(EXERCISE GOAL):
Pictures stay out of this copy, which runs from the first line of the material through the line containing "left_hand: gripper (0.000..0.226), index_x".

(DATA SECTION):
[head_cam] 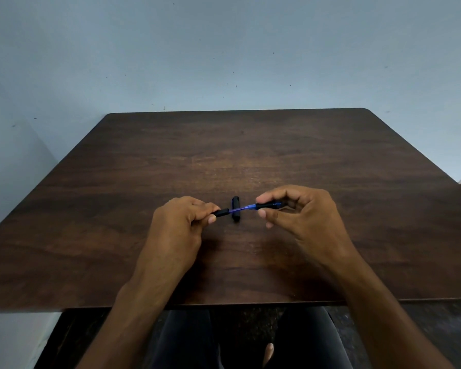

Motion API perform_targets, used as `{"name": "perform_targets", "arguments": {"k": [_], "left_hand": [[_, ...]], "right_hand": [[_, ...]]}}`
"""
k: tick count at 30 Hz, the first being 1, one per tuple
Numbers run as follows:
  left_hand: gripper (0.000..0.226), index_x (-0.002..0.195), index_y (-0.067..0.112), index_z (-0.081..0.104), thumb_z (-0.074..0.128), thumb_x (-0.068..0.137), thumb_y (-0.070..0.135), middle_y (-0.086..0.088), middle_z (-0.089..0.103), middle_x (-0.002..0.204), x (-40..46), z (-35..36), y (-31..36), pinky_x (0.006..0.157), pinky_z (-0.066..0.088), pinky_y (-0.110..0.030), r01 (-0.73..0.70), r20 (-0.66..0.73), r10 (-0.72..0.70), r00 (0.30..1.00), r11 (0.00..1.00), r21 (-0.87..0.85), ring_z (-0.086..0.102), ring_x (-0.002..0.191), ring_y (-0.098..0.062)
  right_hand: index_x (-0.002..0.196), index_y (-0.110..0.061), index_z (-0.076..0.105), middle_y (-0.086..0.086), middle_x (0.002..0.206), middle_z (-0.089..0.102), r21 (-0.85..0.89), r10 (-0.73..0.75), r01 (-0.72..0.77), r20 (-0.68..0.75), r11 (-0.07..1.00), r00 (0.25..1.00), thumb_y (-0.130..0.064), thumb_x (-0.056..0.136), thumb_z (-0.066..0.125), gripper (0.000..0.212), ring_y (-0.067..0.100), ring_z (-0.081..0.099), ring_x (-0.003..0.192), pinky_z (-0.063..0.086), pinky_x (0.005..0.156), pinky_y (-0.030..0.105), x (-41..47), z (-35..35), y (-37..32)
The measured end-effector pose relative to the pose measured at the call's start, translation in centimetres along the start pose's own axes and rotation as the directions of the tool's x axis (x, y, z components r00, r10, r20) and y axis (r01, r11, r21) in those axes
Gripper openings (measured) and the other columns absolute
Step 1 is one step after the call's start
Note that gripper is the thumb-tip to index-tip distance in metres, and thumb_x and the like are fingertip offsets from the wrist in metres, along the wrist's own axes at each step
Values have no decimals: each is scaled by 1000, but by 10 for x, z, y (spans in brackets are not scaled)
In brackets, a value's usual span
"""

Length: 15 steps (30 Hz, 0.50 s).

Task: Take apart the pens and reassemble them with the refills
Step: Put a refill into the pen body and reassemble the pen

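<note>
Pen, black, in two halves above the near middle of the dark wooden table: your left hand pinches the barrel, your right hand pinches the grip section, blue refill bridging them. Black cap lies just behind. No legible writing.
</note>
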<state>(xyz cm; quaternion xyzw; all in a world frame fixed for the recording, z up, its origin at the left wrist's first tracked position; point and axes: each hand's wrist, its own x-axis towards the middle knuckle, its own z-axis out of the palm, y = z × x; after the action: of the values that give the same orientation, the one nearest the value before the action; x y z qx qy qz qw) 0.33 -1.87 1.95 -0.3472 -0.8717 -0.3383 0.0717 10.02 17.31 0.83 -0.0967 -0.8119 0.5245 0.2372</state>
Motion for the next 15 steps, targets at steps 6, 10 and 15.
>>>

(RESPONSE AREA):
[head_cam] 

Motion API perform_targets, used as `{"name": "perform_targets", "arguments": {"k": [_], "left_hand": [[_, ...]], "right_hand": [[_, ...]]}}`
"""
k: tick count at 30 Hz, the first being 1, one per tuple
Numbers run as follows:
  left_hand: gripper (0.000..0.226), index_x (-0.002..0.195), index_y (-0.067..0.112), index_z (-0.081..0.104), thumb_z (-0.074..0.128), thumb_x (-0.068..0.137), thumb_y (-0.070..0.135), middle_y (-0.086..0.088), middle_z (-0.089..0.103), middle_x (-0.002..0.204), x (-40..46), z (-35..36), y (-31..36), pinky_x (0.006..0.157), pinky_z (-0.066..0.088), pinky_y (-0.110..0.030), r01 (-0.73..0.70), r20 (-0.66..0.73), r10 (-0.72..0.70), r00 (0.30..1.00), r11 (0.00..1.00), r21 (-0.87..0.85), ring_z (-0.086..0.102), ring_x (-0.002..0.191), ring_y (-0.098..0.062)

The exercise has been answered completely.